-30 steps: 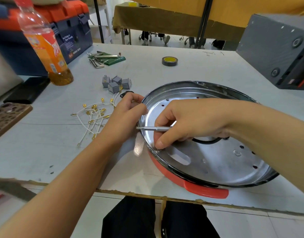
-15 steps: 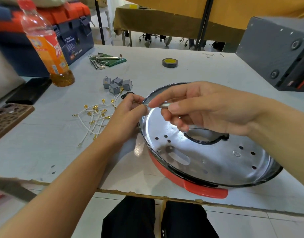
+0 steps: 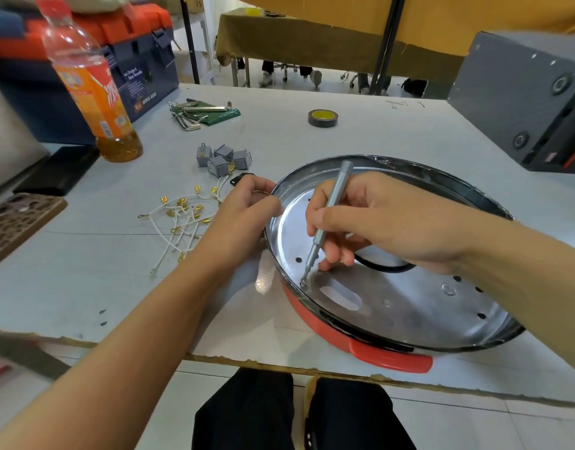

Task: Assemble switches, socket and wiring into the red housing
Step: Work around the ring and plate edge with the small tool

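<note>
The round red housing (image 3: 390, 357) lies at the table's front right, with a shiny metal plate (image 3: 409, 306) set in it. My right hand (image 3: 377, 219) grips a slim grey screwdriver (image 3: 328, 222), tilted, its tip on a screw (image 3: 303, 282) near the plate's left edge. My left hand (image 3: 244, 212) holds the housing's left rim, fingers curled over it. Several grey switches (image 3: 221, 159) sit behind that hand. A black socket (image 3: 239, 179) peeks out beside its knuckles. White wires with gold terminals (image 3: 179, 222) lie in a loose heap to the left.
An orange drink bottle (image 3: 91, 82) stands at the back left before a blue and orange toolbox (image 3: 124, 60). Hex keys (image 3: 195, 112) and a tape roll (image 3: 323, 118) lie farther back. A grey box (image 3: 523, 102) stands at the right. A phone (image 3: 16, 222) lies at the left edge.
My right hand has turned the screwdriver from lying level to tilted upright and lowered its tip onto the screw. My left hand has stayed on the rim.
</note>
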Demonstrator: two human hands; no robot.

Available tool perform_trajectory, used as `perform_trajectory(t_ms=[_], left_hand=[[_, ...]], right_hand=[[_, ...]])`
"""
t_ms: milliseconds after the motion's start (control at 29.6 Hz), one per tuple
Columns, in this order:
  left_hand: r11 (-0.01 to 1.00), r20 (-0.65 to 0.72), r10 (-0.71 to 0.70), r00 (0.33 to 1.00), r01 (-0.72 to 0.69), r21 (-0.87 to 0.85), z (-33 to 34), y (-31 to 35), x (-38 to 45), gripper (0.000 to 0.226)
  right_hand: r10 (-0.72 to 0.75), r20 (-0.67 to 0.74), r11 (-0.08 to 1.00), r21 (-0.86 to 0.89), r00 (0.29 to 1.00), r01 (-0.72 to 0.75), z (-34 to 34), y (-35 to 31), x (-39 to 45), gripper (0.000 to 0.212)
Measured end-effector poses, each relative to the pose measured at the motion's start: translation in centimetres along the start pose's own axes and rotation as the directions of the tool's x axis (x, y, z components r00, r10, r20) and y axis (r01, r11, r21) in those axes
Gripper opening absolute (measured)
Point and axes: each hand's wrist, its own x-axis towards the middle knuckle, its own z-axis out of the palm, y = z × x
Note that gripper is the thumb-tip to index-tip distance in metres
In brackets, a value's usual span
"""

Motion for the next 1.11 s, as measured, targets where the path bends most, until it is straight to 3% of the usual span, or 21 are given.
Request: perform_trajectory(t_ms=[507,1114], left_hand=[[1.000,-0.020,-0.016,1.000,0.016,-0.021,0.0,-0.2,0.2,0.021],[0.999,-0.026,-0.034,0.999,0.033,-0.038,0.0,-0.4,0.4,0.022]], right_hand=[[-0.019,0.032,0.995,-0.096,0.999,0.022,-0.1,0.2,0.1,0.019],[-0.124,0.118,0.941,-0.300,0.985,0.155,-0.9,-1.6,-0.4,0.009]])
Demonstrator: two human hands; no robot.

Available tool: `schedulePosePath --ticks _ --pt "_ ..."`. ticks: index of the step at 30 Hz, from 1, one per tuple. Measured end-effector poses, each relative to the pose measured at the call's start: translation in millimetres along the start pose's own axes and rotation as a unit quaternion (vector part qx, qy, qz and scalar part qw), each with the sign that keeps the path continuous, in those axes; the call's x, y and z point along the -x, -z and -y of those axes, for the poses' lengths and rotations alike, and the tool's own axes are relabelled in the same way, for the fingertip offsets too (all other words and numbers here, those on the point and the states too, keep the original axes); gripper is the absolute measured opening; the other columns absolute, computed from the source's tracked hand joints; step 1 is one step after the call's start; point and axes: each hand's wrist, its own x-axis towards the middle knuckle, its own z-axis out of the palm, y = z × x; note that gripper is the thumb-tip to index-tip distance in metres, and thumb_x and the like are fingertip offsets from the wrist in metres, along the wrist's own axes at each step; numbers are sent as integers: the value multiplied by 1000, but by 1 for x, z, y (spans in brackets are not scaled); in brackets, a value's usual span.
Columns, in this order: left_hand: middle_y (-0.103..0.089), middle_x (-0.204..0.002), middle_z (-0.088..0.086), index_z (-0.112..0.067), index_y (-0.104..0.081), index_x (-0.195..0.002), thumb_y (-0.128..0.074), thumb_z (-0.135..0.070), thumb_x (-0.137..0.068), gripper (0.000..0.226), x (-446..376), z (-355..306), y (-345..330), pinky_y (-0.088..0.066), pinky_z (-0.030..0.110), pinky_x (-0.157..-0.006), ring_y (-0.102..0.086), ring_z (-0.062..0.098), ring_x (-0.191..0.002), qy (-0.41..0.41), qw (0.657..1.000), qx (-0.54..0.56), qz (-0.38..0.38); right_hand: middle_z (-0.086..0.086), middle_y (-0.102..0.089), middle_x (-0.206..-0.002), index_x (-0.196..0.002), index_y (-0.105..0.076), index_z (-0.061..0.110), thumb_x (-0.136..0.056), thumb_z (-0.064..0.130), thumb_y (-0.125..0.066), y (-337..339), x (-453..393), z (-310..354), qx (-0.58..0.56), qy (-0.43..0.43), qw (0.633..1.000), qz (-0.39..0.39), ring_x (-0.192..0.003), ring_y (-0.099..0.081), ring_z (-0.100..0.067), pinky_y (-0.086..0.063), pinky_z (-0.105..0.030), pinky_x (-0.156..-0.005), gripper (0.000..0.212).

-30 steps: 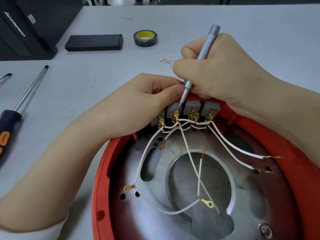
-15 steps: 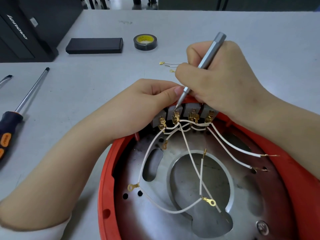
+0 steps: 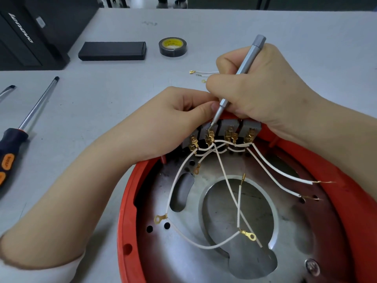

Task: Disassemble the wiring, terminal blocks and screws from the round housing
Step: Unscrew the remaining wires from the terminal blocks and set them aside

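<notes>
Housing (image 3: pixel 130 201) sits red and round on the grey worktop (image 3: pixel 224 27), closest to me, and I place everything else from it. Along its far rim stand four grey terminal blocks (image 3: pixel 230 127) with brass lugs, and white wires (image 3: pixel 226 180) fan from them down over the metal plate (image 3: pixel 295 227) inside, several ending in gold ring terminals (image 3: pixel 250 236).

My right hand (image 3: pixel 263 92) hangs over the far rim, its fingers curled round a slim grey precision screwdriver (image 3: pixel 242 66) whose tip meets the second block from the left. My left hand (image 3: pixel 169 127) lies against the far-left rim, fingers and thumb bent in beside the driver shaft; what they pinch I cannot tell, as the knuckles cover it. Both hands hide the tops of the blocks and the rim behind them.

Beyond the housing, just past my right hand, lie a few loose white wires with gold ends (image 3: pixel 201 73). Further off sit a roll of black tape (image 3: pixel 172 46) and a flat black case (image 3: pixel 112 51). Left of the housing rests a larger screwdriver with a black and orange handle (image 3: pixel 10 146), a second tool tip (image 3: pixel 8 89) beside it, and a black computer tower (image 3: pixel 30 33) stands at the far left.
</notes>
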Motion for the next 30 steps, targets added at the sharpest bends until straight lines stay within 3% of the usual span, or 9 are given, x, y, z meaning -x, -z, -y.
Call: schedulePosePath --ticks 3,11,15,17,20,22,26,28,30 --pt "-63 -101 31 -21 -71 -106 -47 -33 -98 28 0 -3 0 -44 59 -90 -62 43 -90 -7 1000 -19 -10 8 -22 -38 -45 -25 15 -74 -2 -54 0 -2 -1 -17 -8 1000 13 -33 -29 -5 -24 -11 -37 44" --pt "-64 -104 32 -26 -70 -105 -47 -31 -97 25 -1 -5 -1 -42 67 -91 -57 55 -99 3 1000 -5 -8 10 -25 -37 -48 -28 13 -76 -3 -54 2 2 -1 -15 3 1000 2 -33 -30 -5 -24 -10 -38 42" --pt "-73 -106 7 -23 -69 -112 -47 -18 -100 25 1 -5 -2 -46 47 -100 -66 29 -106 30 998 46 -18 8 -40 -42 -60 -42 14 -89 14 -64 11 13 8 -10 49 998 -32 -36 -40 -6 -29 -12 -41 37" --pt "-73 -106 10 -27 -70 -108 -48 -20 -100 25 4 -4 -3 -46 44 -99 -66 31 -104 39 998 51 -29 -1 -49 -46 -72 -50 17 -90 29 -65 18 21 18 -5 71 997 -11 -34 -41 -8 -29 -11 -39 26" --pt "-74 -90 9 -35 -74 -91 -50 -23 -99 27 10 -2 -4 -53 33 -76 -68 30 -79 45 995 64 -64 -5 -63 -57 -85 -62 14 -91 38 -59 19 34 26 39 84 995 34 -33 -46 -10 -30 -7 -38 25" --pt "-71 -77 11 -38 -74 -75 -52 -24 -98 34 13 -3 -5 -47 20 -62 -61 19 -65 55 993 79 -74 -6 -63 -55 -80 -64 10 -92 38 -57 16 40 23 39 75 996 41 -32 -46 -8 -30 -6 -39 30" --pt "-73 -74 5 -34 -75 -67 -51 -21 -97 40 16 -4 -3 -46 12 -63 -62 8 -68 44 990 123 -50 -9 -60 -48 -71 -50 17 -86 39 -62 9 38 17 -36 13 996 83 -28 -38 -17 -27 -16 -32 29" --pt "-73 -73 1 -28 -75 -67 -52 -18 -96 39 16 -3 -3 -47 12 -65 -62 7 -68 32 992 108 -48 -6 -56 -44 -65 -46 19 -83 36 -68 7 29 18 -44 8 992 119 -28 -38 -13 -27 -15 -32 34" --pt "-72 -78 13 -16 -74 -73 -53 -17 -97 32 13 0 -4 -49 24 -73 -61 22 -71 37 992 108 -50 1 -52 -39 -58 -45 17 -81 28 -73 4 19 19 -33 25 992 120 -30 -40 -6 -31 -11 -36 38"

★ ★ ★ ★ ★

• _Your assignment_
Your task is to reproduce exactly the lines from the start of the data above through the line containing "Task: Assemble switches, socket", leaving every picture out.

• _Expected output_
-30 steps: 
-15 steps: 
+0 steps: 

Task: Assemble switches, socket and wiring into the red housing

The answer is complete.